While detailed planning requires social indicators that can be best collected via field surveys and assessments, this model provides an initial, good estimate of populations living in areas of standing flood water which is critical to initial planning phase. In addition it allows for the swift allocation of resources immediately after the onset of any disaster. However, it does not replace the need for an in depth field assessment that would facilitate an analysis of the vulnerabilities of the affected population, including their food security and nutrition status.
The methodology was found to be both ‘time’ and ‘cost efficient’ for riverine floods. The model was tested for its accuracy using an on-ground initial vulnerability assessment and the figures matched to within 80-90%. This model can be used with a confidence level of ±10% for riverine floods.
Applicability / Transferability
Keeping in mind the field constraints and errors in administrative boundaries, this model can be used with a confidence of ±10% for riverine floods.
Final Thoughts / Advantages & Disadvantages
The method significantly facilitated the initial emergency response planning and resource allocation phase by providing an estimate of affected populations during the onset of a riverine flood and during its evolution.

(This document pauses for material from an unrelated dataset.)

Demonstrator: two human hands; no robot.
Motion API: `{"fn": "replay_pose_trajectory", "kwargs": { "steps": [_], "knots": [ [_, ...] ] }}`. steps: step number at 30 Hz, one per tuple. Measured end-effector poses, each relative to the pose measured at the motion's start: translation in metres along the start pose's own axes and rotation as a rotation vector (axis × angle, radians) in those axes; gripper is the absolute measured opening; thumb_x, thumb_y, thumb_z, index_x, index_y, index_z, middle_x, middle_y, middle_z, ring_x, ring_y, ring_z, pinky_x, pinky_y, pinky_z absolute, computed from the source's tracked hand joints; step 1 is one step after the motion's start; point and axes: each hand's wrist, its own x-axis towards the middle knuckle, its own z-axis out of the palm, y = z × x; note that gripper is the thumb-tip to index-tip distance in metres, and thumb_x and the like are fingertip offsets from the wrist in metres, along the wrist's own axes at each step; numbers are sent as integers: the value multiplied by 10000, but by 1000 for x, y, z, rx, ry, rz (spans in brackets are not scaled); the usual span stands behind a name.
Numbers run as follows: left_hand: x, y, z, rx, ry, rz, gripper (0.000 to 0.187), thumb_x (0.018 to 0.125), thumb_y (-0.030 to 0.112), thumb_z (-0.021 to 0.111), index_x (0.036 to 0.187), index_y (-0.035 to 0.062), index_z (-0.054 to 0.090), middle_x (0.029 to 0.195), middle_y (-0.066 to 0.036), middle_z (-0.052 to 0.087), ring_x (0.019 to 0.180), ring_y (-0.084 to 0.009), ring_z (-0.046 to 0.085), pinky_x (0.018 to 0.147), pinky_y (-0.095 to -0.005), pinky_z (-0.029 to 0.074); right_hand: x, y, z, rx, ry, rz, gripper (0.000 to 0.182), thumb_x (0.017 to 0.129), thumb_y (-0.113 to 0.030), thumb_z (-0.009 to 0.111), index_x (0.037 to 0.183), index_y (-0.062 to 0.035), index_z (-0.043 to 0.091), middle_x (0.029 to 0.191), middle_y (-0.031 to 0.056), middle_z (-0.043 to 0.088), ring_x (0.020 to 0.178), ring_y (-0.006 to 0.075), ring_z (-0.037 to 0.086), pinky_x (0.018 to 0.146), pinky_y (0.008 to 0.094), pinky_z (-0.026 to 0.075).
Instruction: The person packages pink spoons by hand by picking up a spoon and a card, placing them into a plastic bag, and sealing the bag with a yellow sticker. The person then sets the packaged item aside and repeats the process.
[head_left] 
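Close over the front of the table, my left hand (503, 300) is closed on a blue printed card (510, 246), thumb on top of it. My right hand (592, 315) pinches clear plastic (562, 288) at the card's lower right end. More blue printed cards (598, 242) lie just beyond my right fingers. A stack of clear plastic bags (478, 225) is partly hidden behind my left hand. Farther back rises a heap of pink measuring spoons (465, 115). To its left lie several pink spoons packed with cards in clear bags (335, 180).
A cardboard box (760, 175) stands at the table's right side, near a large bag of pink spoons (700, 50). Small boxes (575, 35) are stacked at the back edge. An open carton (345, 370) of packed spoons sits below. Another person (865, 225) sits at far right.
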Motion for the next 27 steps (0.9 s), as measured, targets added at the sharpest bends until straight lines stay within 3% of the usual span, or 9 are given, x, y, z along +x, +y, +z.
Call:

The model is practical in situations only where water remains in place for at least 24 hours. During monsoon season cloud cover may be problematic which in turn can hamper the analysis. Due to the medium to low resolution of the spatial datasets (1km for population distribution and 250m for satellite data) used in this methodology, the model is not practical for micro level planning until the data quality is improved.
While detailed planning requires social indicators that can be best collected via field surveys, the model does provide a good estimate of populations living in areas of standing flood water which is critical to initial planning and allocation of resources immediately after the onset of a riverine flood.
The same model can also be used for assessment of inundated crops using updated land use data.